### What this task involves
Give back the entire listing that follows, exactly.

### Dataset content
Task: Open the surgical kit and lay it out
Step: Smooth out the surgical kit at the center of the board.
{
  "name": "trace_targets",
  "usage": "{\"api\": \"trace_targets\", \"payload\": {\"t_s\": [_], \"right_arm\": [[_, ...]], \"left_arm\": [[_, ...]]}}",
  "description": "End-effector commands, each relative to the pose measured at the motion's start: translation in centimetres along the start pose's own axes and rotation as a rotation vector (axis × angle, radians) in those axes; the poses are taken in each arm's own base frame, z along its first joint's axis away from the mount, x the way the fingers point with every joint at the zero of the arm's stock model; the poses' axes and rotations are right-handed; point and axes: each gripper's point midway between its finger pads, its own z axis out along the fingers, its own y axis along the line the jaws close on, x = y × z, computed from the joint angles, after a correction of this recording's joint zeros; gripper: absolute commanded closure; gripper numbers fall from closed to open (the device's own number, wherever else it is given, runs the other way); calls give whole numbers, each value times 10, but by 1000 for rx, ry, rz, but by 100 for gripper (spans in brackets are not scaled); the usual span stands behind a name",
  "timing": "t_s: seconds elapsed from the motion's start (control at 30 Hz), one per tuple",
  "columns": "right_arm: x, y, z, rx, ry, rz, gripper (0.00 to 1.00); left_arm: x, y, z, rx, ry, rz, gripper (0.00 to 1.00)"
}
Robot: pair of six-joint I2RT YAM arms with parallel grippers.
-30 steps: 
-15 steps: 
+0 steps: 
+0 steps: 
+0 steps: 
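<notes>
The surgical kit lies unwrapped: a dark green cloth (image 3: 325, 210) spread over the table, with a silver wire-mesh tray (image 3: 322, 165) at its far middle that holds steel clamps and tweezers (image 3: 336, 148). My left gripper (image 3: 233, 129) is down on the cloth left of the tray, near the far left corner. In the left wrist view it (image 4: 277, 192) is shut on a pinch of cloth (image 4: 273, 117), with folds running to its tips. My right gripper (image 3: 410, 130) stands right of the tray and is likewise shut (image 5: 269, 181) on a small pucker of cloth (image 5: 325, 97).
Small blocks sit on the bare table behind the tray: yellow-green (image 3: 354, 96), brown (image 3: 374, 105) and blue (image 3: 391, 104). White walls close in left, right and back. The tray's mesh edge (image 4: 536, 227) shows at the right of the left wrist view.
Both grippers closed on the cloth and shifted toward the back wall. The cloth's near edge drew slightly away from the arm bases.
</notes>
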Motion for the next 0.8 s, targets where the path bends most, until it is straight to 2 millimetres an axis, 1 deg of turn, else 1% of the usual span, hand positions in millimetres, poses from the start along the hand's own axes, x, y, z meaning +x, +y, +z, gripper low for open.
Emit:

### Response
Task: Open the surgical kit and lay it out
Step: Smooth out the surgical kit at the center of the board.
{
  "name": "trace_targets",
  "usage": "{\"api\": \"trace_targets\", \"payload\": {\"t_s\": [_], \"right_arm\": [[_, ...]], \"left_arm\": [[_, ...]]}}",
  "description": "End-effector commands, each relative to the pose measured at the motion's start: translation in centimetres along the start pose's own axes and rotation as a rotation vector (axis × angle, radians) in those axes; the poses are taken in each arm's own base frame, z along its first joint's axis away from the mount, x the way the fingers point with every joint at the zero of the arm's stock model; the poses' axes and rotations are right-handed; point and axes: each gripper's point midway between its finger pads, its own z axis out along the fingers, its own y axis along the line the jaws close on, x = y × z, computed from the joint angles, after a correction of this recording's joint zeros; gripper: absolute commanded closure; gripper numbers fall from closed to open (the device's own number, wherever else it is given, runs the other way); calls give whole numbers, each value times 10, but by 1000 for rx, ry, rz, but by 100 for gripper (spans in brackets are not scaled); the usual span stands behind a name",
  "timing": "t_s: seconds elapsed from the motion's start (control at 30 Hz), one per tuple",
  "columns": "right_arm: x, y, z, rx, ry, rz, gripper (0.00 to 1.00); left_arm: x, y, z, rx, ry, rz, gripper (0.00 to 1.00)"
}
Robot: pair of six-joint I2RT YAM arms with parallel grippers.
-30 steps: 
-15 steps: 
+0 steps: 
+0 steps: 
+0 steps: 
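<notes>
The surgical kit lies unwrapped: a dark green cloth (image 3: 325, 210) spread over the table, with a silver wire-mesh tray (image 3: 322, 165) at its far middle that holds steel clamps and tweezers (image 3: 336, 148). My left gripper (image 3: 233, 129) is down on the cloth left of the tray, near the far left corner. In the left wrist view it (image 4: 277, 192) is shut on a pinch of cloth (image 4: 273, 117), with folds running to its tips. My right gripper (image 3: 410, 130) stands right of the tray and is likewise shut (image 5: 269, 181) on a small pucker of cloth (image 5: 325, 97).
Small blocks sit on the bare table behind the tray: yellow-green (image 3: 354, 96), brown (image 3: 374, 105) and blue (image 3: 391, 104). White walls close in left, right and back. The tray's mesh edge (image 4: 536, 227) shows at the right of the left wrist view.
Both grippers closed on the cloth and shifted toward the back wall. The cloth's near edge drew slightly away from the arm bases.
</notes>
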Motion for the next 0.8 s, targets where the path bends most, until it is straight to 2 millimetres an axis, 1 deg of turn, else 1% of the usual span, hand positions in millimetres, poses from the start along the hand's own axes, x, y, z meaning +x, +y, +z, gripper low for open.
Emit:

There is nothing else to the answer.